Issues with NAT for LAN on 4.14.80 kernel

Iptables look good so far. I don’t use bridge here in my setup.

Can you try remove a lan-port out of the bridge and test with this?

Tried that now. That does not change anything unfortunately. I liked that the 4 lan ports were a single interface in my previous 4.4 install. Is there a way to use eth0 or eth1 (whichever is the 4 ports)? Maybe that helps the kernel speed things up.

imho this is not possible, if you drop dsa-driver you have no defined connection between eth0/1 and wan/lan. i don’t know how exactly it’s done in 4.4…i guess there is a hardcoded connection

you use dhcp on your bridge? did all client get valid config? maybe here is the problem

you can also run tcpdump on lanx+wan to see whats happening here

i expect you have routing activated for all interfaces…

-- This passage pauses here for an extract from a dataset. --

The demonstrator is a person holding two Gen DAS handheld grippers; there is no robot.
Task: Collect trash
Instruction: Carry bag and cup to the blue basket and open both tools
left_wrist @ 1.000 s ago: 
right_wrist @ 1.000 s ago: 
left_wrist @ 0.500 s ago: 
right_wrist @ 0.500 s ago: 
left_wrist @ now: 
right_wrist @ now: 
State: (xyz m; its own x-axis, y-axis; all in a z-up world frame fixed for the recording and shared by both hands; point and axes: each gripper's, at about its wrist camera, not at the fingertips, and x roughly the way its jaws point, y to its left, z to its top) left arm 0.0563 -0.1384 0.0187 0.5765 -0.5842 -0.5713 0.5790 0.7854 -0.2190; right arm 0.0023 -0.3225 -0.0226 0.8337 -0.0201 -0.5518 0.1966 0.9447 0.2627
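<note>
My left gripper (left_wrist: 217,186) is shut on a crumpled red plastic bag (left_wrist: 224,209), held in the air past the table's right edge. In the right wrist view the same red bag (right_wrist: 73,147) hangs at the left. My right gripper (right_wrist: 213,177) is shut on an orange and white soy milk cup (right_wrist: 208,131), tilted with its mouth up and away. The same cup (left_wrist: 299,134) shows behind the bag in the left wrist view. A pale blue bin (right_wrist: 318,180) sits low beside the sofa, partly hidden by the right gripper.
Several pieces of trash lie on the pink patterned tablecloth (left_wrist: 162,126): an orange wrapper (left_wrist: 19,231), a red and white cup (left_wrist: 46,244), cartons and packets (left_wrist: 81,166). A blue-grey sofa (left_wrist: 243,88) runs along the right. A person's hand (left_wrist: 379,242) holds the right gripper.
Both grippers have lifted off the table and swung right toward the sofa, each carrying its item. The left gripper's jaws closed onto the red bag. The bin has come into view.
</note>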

echo 1 > /proc/sys/net/ipv4/ip_forward

there are also interface-based entries possible…

you can ping lanx from your client? can you also ping wan-address from it?

hmm…btw. you need “auto wan” before “allow-hotplug wan” to bring it up on bootup…

and please comment out lines for lan0-lan3 if using a bridge

and make a clean reboot after it

i hope it fixes that strange LOWERLAYERDOWN on lanx while br0 is up (or is there nothing physically connected?)

Yeah lan1-3 are just not connected that’s why it says LOWERLAYERDOWN.

DHCP is on for br0 but I used a manual setup for lan0 on both ends. Ping works to the gateway and also to 1.1.1.1. The ping rtt is about 10ms higher than via ap0 which is also strange. The pi is not doing anything else right now besides being a router so there shouldn’t be any cpu bottlenecks.

lan0 is also LOWERLAYERDOWN in your output…

have you tried removing lan0-lan3-config and adding “auto wan”?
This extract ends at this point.